A URI (Uniform Resource Identifier) is a sequence of characters that identifies a logical or physical resource. Universal Resource Identifiers are specified in the Internet Engineering Task Force (IETF) Request for Comments (RFC) 3986 and are summarized and extended in documentation for the W3C’s Web Architecture, Architecture of the World Wide Web, Volume 1. According to the specifications, resources do not have to be accessible on the Internet. Examples of resources include electronic documents, elevator door sensors, XML namespaces, web pages and ID microchips for pets.
Uniform Resource Locator (URL) – this type of URI begins by stating which protocol should be used to locate and access the physical or logical resource on a network. If the resource is a web page, for example, the URI will begin with the protocol HTTP. If the resource is a file, the URI will begin with the protocol FTP or if the resource is an email address, the URI will begin with the protocol mailto. It is important to remember that URLs are not persistent. This means that if the resource’s location changes, the URL also needs to change to point to the resource’s new location.
Uniform Resource Name (URN) – this type of URI does not state which protocol should be used to locate and access the resource; it simply labels the resource with a persistent, location-independent unique identifier. A URN will identify the resource throughout its lifecycle and will never change. Each URN has three components: the label “urn,” a colon and a character string that serves as a unique identifier.
Every URL is also a URI, but not vice versa.
The generic form of any URI is scheme:[//[user:[email protected]]host[:port]][/]path[?query][#fragment]
Scheme: The scheme lays out the concrete syntax and any associated protocols for the URI. Schemes are case-insensitive and are followed by a colon.

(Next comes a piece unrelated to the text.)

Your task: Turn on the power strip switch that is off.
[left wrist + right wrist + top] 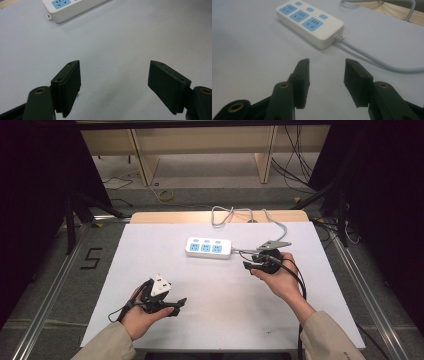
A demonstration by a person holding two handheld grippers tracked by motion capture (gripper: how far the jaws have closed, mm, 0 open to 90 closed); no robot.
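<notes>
A white power strip [208, 247] with three blue sockets lies near the far middle of the white worktop [220, 315], its grey cord [235, 212] running off the back edge. The left gripper [113, 82] hovers near the front left, jaws spread wide and empty. The right gripper [325, 75], jaws parted and empty, sits just right of the strip

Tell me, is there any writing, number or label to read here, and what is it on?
"5": a black digit marked on the grey floor left of the table.
The white power strip has blue sockets and buttons, with no print that can be read at this size.
</notes>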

Ideally, URI schemes should be registered with the Internet Assigned Numbers Authority (IANA), although nonregistered schemes can also be used.
While the two slashes shown in the example above are required by some schemes, they are not required by all schemes, including authority components, which are described below.

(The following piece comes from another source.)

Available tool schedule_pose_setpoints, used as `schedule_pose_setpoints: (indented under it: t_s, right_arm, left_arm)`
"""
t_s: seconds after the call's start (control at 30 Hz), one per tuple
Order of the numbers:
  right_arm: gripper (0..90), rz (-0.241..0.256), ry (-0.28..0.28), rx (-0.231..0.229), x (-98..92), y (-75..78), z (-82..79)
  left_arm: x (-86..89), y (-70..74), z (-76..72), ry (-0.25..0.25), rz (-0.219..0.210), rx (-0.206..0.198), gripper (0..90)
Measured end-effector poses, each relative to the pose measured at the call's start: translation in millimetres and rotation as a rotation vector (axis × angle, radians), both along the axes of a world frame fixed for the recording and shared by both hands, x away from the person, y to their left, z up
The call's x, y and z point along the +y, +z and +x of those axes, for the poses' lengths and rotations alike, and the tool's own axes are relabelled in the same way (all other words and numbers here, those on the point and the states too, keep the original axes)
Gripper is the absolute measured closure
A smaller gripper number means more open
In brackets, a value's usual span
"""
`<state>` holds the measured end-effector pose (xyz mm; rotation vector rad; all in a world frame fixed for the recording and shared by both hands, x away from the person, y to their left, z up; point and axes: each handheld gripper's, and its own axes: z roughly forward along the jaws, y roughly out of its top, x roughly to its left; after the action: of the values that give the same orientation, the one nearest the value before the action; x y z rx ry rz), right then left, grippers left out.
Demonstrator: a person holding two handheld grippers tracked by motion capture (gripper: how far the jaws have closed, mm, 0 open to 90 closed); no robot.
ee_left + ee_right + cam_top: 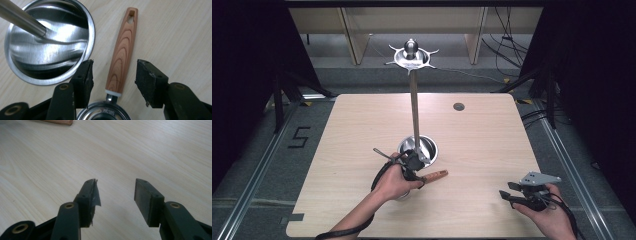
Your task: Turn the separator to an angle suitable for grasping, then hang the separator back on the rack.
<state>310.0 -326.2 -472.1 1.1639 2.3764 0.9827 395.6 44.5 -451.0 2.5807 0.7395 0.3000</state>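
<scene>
Beside the round steel stand base (47,42), my left gripper (113,75) gapes wide astride the wood-grain utensil handle (122,55); closing off-centre could skid it. My right gripper (116,192) idles wide.

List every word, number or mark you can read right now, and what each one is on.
"5": dark marking on the grey floor left of the table.
Embossed lettering on the metal rim of the wooden-handled utensil, between the open jaws of the left hand-held gripper: upside down and too blurred to read with confidence.
Nothing legible on the steel stand base or the right hand-held gripper.
</scene>
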Motion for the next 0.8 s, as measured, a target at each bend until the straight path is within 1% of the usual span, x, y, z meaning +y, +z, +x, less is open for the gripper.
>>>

Authority component: An authority component is made up of multiple parts: an optional authentication section, a host -- consisting of either a registered name or an IP address -- and an optional port number. The authentication section contains the username and password, which are separated by a colon and followed by the symbol for at (@). After the @ comes the hostname, which is in turn followed by a colon and then a port number. It is important to note that IPv4 addresses must be in dot-decimal notation, and IPv6 addresses must be enclosed in brackets.
The path, which contains data, is notated by a sequence of segments separated by slashes. The path must begin with a single slash if an authority part was present. It may also begin with a single slash even if there is no authority part, but it cannot begin with a double slash. Keep in mind that while this part of the syntax may closely resemble a particular file path, it does not always imply a relation to that file system path.
Query (optional): The query contains a string of nonhierarchical data. Although the syntax is not well-defined, it is most often a sequence of attribute value pairs separated by a delimiter, such as an ampersand or a semicolon. The query is separated from the preceding part by a question mark.
Fragment (optional): The fragment contains a fragment identifier that provides direction to a secondary resource. For example, if the primary resource is an HTML document, the fragment is often an ID attribute of a specific element of that document. If the fragment identifies a certain section of an article identified by the rest of the URI, a Web browser will scroll this particular element into view. The fragment is separated from the preceding part by a hash (#).
URI resolution and references
URI resolution is one of a few common operations performed on URIs that are also URLs. It involves determining the proper data access method and parameters needed to locate and retrieve the resource that the URI points to.
A URI-reference is used to determine common usage for a URI. A URI reference may take the form of a full URI, a specific portion of a full URI or an empty string. If there is a fragment identifier, it will identify some portion of the resource referred to by the rest of the URI.
A URI-reference can be a URI, but it can also be what is known as a relative reference. A URI is a relative reference if the URI-reference's prefix does not match the syntax of a scheme followed by its colon separator. In order to determine what components are present and whether the reference is relative, each of the five URI components are parsed for its subparts and their validation.